All over the world the idea of breaking with the traditional distribution of bodies in space, motivated school designers and leaders to experiment with new models of flexibility and planning. As historian John Zimmerman has noted, in California one new school opened per day on average between 1966 and 1969 and 20% of those schools had completely open interiors. Likewise, ‘by 1972 a single county in Colorado had erected 15 “schools without walls”.
But during the 1980s and 1990s a “back to basics” trends in education and a wider reaction against the social trends of the 1960s and 1970s saw support for open classrooms in the US in particular evaporate. While in countries such as Australia and NZ, where the conservative reaction was not as pronounced in the 198os, the energetic support for open approaches to classroom design and use seems to have drained away more slowly.

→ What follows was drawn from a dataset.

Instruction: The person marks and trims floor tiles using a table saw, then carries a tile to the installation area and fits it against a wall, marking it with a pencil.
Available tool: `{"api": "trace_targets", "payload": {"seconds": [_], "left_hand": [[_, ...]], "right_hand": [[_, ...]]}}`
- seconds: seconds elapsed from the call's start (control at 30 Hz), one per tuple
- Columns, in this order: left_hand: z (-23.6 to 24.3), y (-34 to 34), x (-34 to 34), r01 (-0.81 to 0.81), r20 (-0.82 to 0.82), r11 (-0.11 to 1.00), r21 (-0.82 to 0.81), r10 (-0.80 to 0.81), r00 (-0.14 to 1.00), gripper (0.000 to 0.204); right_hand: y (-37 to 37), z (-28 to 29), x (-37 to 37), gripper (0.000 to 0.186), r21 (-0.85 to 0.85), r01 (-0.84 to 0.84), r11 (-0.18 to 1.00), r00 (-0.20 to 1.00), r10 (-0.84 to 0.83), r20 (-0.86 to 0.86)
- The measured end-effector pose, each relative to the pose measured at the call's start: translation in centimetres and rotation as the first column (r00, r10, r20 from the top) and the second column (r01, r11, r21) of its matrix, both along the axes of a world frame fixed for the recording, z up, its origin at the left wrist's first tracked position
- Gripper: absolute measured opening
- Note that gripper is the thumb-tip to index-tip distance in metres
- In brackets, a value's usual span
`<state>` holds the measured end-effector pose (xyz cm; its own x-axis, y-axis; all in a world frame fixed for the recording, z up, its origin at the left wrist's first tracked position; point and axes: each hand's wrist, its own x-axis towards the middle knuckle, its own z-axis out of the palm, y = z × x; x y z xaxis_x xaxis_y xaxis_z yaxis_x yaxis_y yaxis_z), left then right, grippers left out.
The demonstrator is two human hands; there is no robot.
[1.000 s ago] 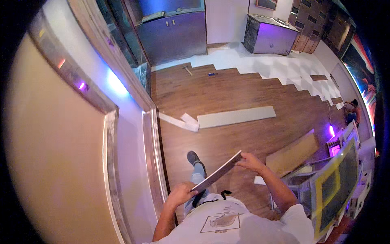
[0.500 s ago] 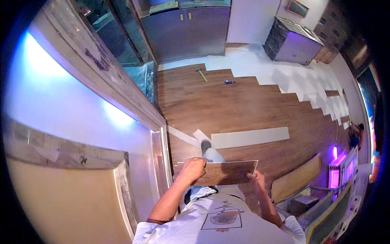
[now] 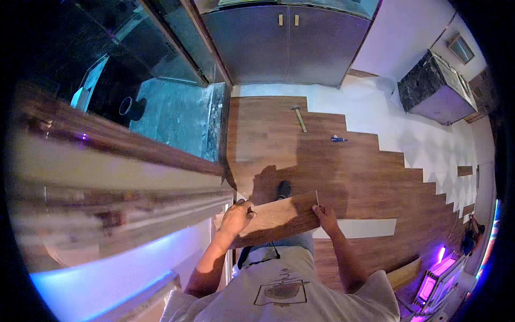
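I hold a brown wood-look plank (image 3: 284,217) tilted across my front at waist height. My left hand (image 3: 236,217) is closed on it toward its left end, fingers curled over the upper side. My right hand (image 3: 324,214) grips its right end. A dark shoe (image 3: 284,187) shows just past the plank, on wood-look flooring (image 3: 354,166) laid in stepped rows. A long white strip (image 3: 365,227) lies beyond my right arm. Further forward a hammer (image 3: 299,119) and a small blue tool (image 3: 338,138) lie on the planks.
Grey cabinet (image 3: 322,43) ahead; white underlay (image 3: 391,121) borders the planks; marble-sided unit (image 3: 434,88) at right. Glass-fronted doorway (image 3: 177,70) and wall trim (image 3: 123,177) close on the left. A co-worker (image 3: 471,236) crouches at far right, near leaning boards (image 3: 407,273) and a glowing pink frame (image 3: 429,284).
My view has swung toward the doorway and cabinet, which now fill more of the picture. I have moved forward along the trim, and the held plank now shows more of its wood-grain face.
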<state>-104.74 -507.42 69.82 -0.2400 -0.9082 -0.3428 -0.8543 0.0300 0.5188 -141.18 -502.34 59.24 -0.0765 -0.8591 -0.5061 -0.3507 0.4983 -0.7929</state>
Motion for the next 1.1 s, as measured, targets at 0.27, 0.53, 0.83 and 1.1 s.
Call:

Larry Cuban’s very readable account of the popularity of the open classroom idea in the US in the 1970s and the subsequent backlash against the ideas, highlights the fact that the debate about openness versus spatial division within the school is a proxy for a wider philosophical and political battle. In crude terms that battle is between a somewhat romantic, Rousseauian vision of childhood, a vision which has tended to support inquiry or child-centred learning, and a more classical model of the child, favoured for the most part by conservatives. This more conservative vision sees the child as the object of disciplined training in traditional branches of knowledge, with a corollary teacher and text-focused pedagogy.